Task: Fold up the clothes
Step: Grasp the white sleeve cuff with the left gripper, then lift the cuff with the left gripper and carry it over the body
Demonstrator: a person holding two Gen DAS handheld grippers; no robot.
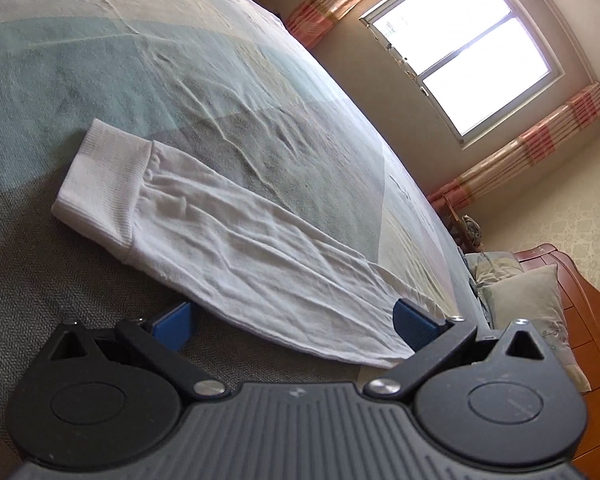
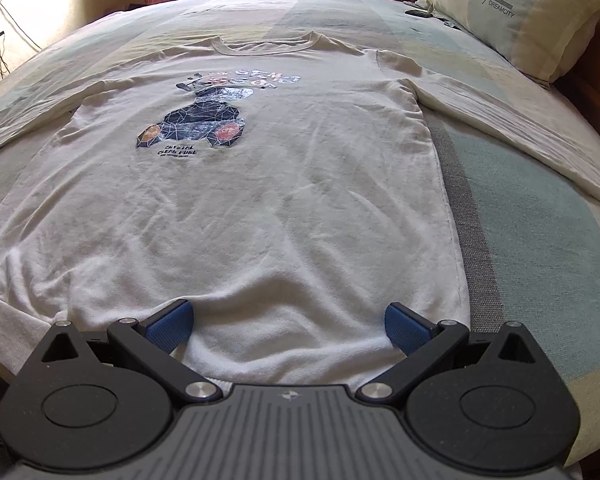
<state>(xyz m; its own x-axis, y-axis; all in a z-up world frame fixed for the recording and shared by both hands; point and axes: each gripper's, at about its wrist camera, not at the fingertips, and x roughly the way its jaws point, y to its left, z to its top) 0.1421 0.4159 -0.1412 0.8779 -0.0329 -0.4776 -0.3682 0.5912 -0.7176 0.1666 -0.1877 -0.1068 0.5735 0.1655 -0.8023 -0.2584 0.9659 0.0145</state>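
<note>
A bright window (image 1: 464, 46) with striped curtains (image 1: 532, 160) lights pale walls, a bed (image 2: 540, 184), pillow (image 2: 516, 12) and wooden headboard (image 1: 592, 320).

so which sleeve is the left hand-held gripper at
The sleeve whose ribbed cuff fills the left wrist view, between the open left hand-held gripper. The other sleeve stretches toward the pillow.

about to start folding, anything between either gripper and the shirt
Nothing visible. The left gripper is open over the sleeve; the right gripper is open over the shirt hem, on the bed.
</note>
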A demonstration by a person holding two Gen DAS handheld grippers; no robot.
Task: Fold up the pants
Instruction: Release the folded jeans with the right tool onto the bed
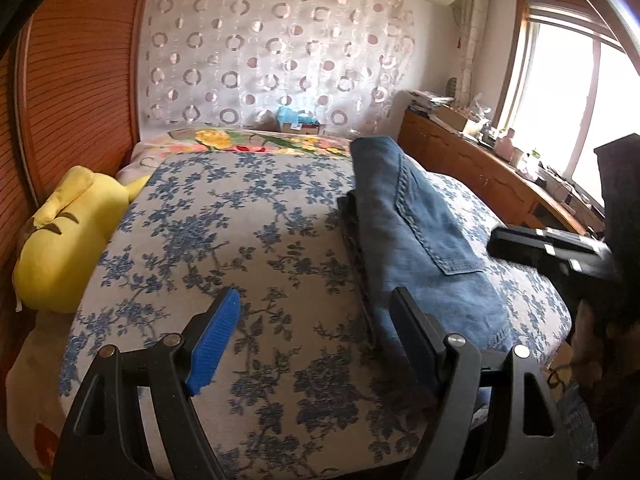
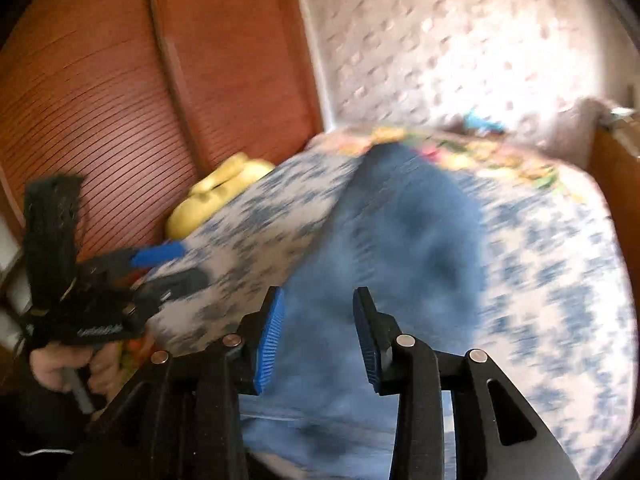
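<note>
1. The bed (image 1: 248, 216) is carrying the pants (image 1: 416, 224), blue denim lying folded lengthwise along its right side.
2. The pants are looking heavy and limp, likely sagging unless gripped through all layers at a seamed end.
3. The left tongs (image 1: 316, 340) are standing wide open over bare bedspread.
4. The right tongs (image 2: 319, 340) are hanging parted above the denim, gripping nothing.

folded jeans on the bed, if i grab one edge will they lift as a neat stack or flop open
The folded jeans would probably flop: soft denim, loosely stacked layers visible along the left edge. Likely fairly heavy, several thicknesses deep. Pushed, they'd likely bunch on the bedspread rather than slide.
</note>
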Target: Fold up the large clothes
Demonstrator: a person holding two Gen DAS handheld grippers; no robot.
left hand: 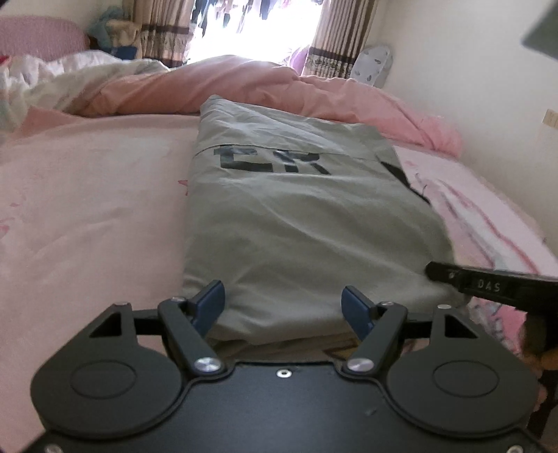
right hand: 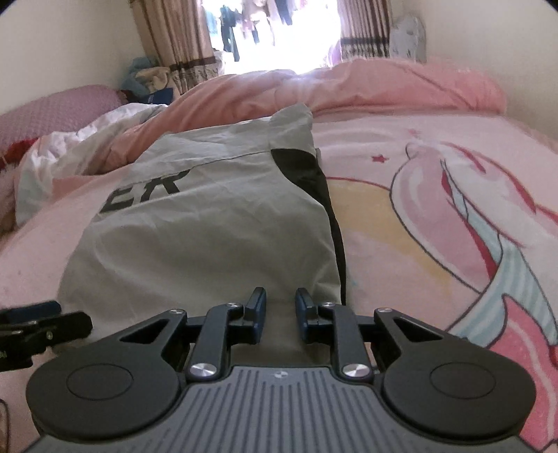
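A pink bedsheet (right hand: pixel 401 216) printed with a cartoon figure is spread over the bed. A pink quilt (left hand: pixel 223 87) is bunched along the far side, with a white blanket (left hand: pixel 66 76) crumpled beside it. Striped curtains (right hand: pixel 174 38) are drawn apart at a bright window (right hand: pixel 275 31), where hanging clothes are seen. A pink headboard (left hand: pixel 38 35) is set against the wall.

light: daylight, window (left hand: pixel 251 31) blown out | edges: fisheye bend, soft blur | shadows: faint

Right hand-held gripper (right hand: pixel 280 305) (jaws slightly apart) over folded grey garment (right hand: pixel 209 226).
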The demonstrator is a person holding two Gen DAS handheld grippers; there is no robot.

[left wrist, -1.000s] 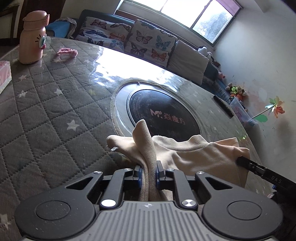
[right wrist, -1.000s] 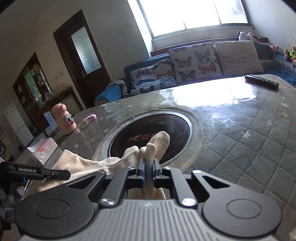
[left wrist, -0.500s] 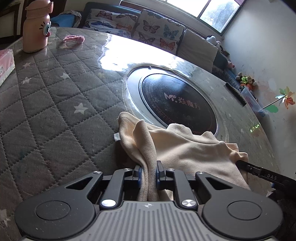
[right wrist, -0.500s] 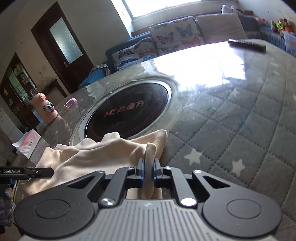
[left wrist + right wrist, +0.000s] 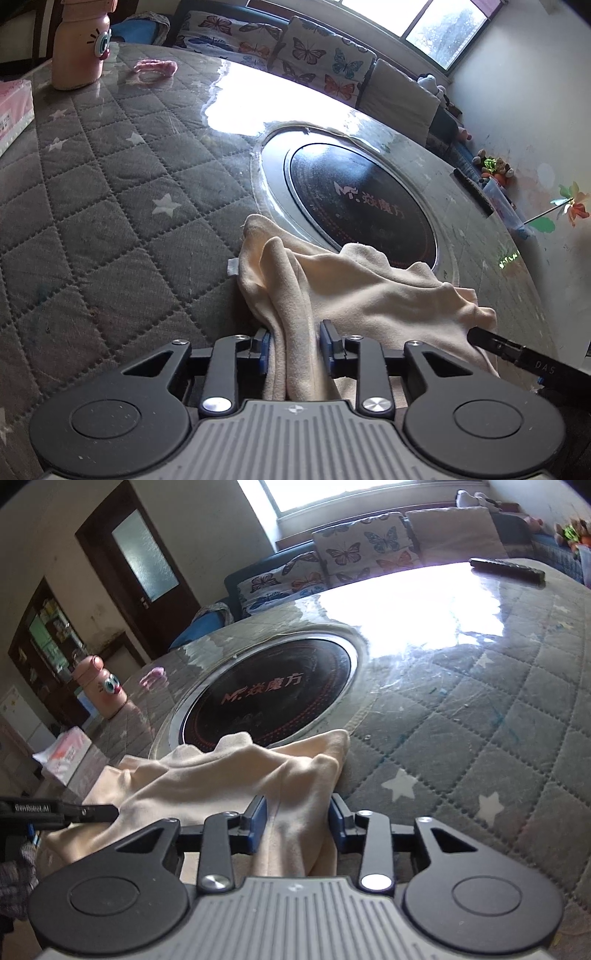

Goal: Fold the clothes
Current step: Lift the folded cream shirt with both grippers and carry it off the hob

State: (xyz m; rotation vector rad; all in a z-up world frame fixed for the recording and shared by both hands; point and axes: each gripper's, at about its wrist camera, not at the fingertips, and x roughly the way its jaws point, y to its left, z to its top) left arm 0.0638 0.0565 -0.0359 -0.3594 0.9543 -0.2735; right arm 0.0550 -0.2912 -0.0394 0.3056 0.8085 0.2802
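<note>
A cream garment (image 5: pixel 354 288) lies bunched on the near edge of the round quilted table (image 5: pixel 110 192), partly over the rim of the black hotplate (image 5: pixel 362 199). My left gripper (image 5: pixel 293 343) is open, its jaws parted with a fold of the cloth lying loose between them. In the right wrist view the same garment (image 5: pixel 229 779) spreads left, and my right gripper (image 5: pixel 297 821) is open too, with the cloth's corner lying between its parted jaws. Each gripper's tip shows at the edge of the other's view.
A pink bottle (image 5: pixel 79 44), a pink hair tie (image 5: pixel 155 66) and a tissue pack (image 5: pixel 13 110) stand at the far left of the table. A black remote (image 5: pixel 506 568) lies at the far right. A sofa with butterfly cushions (image 5: pixel 306 51) is behind.
Both grippers lowered the garment onto the table and opened; their jaws were shut on the cloth before and now stand apart. The cloth has settled flatter.
</note>
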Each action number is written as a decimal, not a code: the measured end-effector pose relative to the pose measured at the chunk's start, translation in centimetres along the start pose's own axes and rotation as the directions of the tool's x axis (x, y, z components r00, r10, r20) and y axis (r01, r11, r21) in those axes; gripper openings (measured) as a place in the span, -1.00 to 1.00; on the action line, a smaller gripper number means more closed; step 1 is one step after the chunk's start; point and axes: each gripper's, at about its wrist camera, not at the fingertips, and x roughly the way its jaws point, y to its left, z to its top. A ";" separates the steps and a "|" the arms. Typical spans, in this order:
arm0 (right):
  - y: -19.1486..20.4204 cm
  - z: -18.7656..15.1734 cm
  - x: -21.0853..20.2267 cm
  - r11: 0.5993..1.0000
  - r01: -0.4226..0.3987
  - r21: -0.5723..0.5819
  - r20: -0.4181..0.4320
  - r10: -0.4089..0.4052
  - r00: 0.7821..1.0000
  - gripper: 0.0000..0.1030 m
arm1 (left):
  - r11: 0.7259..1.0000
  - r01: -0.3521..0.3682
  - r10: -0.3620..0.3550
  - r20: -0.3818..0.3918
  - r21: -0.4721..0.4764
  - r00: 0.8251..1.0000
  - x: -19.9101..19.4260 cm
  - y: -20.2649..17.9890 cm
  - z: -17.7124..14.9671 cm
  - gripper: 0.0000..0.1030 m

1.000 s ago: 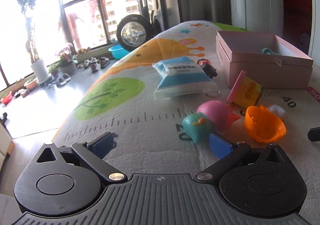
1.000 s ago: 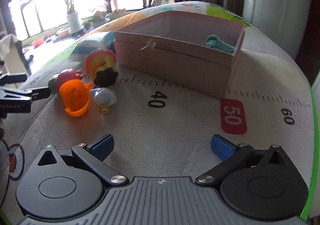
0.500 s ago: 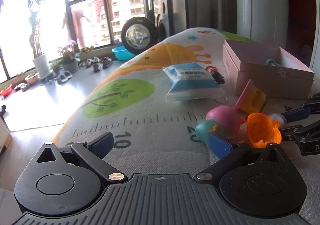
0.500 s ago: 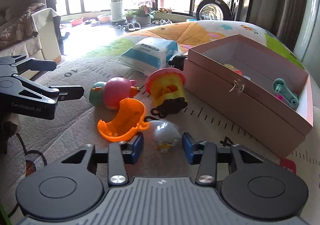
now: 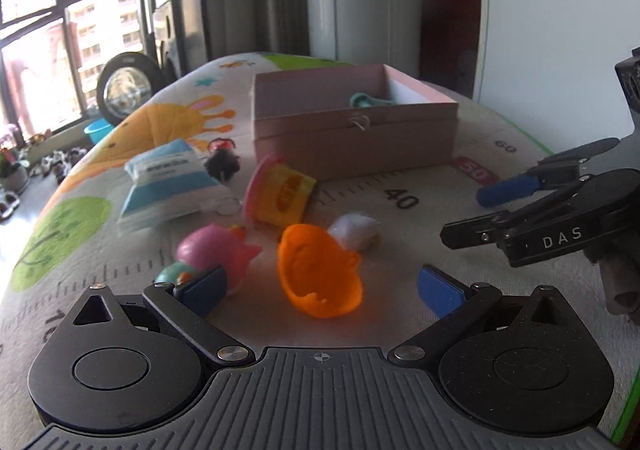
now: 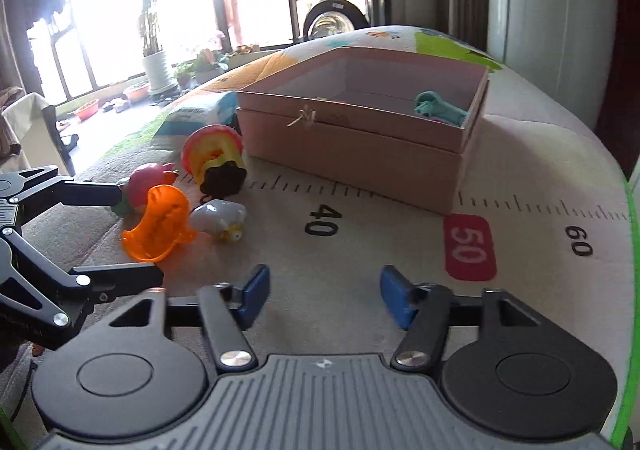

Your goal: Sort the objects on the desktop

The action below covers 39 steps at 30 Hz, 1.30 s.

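Observation:
An orange shell-shaped toy (image 5: 320,270) (image 6: 160,226) lies on the printed mat between the wide-apart fingers of my left gripper (image 5: 320,290) (image 6: 140,234), which is open; the pads do not touch it. A white toy (image 5: 354,230) (image 6: 218,215) lies just beyond it. A pink pig toy (image 5: 216,250) (image 6: 148,181) rests by the left finger. A yellow-and-pink cup toy (image 5: 280,193) (image 6: 212,153) lies on its side near the pink box (image 5: 352,129) (image 6: 360,153), which holds a teal toy (image 5: 368,101) (image 6: 438,109). My right gripper (image 6: 324,298) (image 5: 476,213) hovers over bare mat, its jaws opening with nothing between them.
A blue-and-white packet (image 5: 172,181) and a small black toy (image 5: 222,163) lie left of the box. The mat's green edge (image 6: 632,290) runs close on the right in the right wrist view. Beyond the mat's left edge is floor with potted plants (image 6: 156,61) by the windows.
The left gripper has swung right and now straddles the orange toy. The right gripper, narrowed around the white toy half a second ago, has backed away rightward and widened; the white toy stays on the mat.

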 end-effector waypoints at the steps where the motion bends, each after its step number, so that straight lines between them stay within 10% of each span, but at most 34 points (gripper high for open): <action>1: -0.2 -0.3 0.0 1.000 0.018 0.004 0.011 -0.018 1.000 0.69 | 1.000 0.002 -0.002 -0.003 0.008 1.000 0.4 -0.3 0.1 1.00; 7: -1.6 -0.3 0.3 0.996 -0.018 0.084 0.005 0.017 1.000 0.98 | 0.997 -0.071 0.071 -0.002 -0.015 0.998 1.5 -0.3 0.5 0.91; 9: -1.5 -0.3 0.3 0.997 -0.019 0.081 0.003 0.019 1.000 1.00 | 0.997 -0.071 0.071 -0.002 -0.030 0.997 1.3 0.0 0.5 0.48; 18: -0.8 -0.3 0.6 0.999 0.006 0.031 -0.025 -0.006 1.000 1.00 | 0.991 -0.116 0.115 -0.021 -0.074 0.993 0.7 1.1 -0.4 -0.03; 23: 0.9 -0.1 1.1 0.995 0.050 -0.082 -0.063 -0.055 0.997 1.00 | 0.987 -0.127 0.123 -0.037 -0.100 0.992 -0.8 2.1 -1.9 0.03; 27: 3.6 1.3 0.5 0.973 -0.072 -0.218 -0.054 0.062 0.997 1.00 | 0.980 -0.170 0.166 -0.049 -0.108 0.985 -1.6 2.8 -2.7 0.70; 39: 7.5 4.5 4.8 0.964 -0.131 -0.233 -0.096 0.111 0.989 -0.26 | 0.980 -0.129 0.126 -0.028 -0.151 0.992 -2.0 3.4 -2.8 0.77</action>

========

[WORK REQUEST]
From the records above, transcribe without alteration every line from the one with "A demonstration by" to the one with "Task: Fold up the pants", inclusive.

[SOLUTION FOR THIS EXERCISE]
A demonstration by a person holding two Gen DAS handheld grippers; no robot.
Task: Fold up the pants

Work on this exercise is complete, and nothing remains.